Diversity of viroids and viroid-like agents


A team of researchers from the National Library of Medicine (NLM) and collaborating academic research institutions have developed a computational pipeline to identify and better understand viroids and viroid-like covalently closed circular RNAs (cccRNAs, also referred to as, simply, circular RNAs). This is a type of single-stranded RNA which, unlike linear RNA, forms a covalently closed, continuous circle. Findings were published in the journal Cell.

Viroids are circular RNAs of only 250 to 400 nucleotides and are the smallest and simplest among the known infectious agents and have been believed to cause infections only in plants. The diversity of viroid and viroid-like RNAs has been poorly understood, which led researchers to investigate more about these sub-viral agents and their possible abundance in other environments and hosts.

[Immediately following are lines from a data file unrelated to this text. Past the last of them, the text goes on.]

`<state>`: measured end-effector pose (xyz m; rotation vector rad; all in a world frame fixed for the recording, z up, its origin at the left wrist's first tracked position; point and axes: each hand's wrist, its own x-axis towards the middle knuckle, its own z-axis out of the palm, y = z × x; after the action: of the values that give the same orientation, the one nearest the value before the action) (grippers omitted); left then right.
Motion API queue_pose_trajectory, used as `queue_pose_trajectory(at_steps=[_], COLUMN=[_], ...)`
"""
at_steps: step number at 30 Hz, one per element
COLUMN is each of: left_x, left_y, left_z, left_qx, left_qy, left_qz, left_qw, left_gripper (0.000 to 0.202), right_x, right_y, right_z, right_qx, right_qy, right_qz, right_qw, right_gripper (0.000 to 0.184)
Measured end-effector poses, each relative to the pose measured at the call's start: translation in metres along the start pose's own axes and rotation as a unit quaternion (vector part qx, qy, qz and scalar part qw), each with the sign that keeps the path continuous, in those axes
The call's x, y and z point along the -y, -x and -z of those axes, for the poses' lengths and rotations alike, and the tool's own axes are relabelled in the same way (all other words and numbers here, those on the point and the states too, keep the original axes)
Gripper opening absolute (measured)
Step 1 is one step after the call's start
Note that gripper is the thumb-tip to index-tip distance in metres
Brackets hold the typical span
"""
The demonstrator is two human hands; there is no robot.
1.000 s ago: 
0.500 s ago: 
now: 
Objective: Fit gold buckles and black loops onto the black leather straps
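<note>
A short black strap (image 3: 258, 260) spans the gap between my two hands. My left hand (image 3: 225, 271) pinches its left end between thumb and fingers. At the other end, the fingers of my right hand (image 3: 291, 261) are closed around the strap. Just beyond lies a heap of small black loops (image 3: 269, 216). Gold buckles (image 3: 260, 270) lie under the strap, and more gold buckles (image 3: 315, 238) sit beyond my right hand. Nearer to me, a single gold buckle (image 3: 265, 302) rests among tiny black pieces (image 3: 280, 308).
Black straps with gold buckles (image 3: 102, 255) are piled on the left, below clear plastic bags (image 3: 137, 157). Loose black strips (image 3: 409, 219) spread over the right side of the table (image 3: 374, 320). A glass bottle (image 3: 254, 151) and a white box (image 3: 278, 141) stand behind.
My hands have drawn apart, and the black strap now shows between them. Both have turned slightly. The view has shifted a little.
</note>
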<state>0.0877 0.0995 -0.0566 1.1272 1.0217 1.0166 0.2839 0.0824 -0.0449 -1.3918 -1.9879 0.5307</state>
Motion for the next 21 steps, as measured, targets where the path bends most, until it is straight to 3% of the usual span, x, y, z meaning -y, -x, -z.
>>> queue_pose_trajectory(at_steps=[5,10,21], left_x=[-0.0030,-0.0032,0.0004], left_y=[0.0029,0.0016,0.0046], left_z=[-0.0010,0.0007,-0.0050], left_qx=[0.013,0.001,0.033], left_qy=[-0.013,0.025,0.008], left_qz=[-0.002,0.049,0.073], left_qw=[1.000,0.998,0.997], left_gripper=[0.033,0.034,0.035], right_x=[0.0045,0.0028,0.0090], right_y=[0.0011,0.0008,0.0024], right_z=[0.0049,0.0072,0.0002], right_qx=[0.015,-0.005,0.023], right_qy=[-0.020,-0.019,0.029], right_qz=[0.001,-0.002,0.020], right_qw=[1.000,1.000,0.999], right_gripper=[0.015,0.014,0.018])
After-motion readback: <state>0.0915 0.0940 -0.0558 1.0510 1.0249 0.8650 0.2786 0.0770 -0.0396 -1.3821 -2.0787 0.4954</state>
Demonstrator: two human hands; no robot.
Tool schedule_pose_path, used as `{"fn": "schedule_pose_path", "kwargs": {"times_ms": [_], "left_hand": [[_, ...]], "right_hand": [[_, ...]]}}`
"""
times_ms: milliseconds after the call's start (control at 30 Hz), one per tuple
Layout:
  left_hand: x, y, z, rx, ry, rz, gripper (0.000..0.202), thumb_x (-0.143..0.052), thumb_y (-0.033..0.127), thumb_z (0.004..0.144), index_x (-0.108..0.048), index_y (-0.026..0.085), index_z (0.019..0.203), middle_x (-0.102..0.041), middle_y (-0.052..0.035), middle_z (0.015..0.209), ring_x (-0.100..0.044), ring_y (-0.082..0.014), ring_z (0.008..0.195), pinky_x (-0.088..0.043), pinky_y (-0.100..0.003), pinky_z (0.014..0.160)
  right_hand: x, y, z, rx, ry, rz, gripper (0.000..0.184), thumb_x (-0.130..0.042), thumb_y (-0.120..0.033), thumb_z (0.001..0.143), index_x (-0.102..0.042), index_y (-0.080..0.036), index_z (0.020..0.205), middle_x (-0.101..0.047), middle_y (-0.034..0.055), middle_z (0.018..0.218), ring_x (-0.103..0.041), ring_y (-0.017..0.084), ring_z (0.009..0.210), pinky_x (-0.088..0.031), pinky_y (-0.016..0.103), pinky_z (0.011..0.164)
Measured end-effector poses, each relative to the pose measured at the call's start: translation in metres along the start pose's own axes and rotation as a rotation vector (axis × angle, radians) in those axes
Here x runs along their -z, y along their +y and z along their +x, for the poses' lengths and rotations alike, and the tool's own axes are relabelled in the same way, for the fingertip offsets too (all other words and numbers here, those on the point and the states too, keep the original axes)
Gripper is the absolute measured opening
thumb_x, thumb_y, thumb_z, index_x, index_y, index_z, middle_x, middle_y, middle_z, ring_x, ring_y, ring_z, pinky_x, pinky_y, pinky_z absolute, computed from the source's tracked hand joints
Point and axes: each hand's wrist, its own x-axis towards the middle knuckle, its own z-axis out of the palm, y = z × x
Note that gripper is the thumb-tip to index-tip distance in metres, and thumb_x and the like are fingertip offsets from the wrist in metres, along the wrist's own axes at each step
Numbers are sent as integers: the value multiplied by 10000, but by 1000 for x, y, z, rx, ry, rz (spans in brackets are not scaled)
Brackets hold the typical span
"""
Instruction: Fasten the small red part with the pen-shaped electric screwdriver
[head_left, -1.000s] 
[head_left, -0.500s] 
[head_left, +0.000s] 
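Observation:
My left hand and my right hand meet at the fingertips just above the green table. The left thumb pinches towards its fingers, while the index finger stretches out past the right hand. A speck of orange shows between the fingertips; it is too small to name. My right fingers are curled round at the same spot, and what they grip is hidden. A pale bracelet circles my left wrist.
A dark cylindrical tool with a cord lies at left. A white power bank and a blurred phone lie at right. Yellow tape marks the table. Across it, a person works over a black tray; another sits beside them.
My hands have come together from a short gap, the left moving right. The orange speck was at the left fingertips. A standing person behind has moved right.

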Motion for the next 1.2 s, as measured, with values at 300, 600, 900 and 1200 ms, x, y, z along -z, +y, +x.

By searching a collection of 5,131 metatranscriptomes and 1,344 plant transcriptomes for viroid-like cccRNAs, researchers uncovered 11,378 viroid-like cccRNAs spanning 4,409 species-level clusters. This finding was a five-fold increase compared to the previously identified viroid-like elements.

Within this diverse collection, researchers discovered that this distinct class of pathogens is not limited in their spread to a few plants as previously thought but are common and abundant in all kinds of environments and hosts, comparable to the better-known RNA viruses. Furthermore, distant relatives of human Hepatitis Delta Virus (Hepatitis D) were discovered, shedding light on the origin of this important human pathogen, as well as completely novel types of viruses.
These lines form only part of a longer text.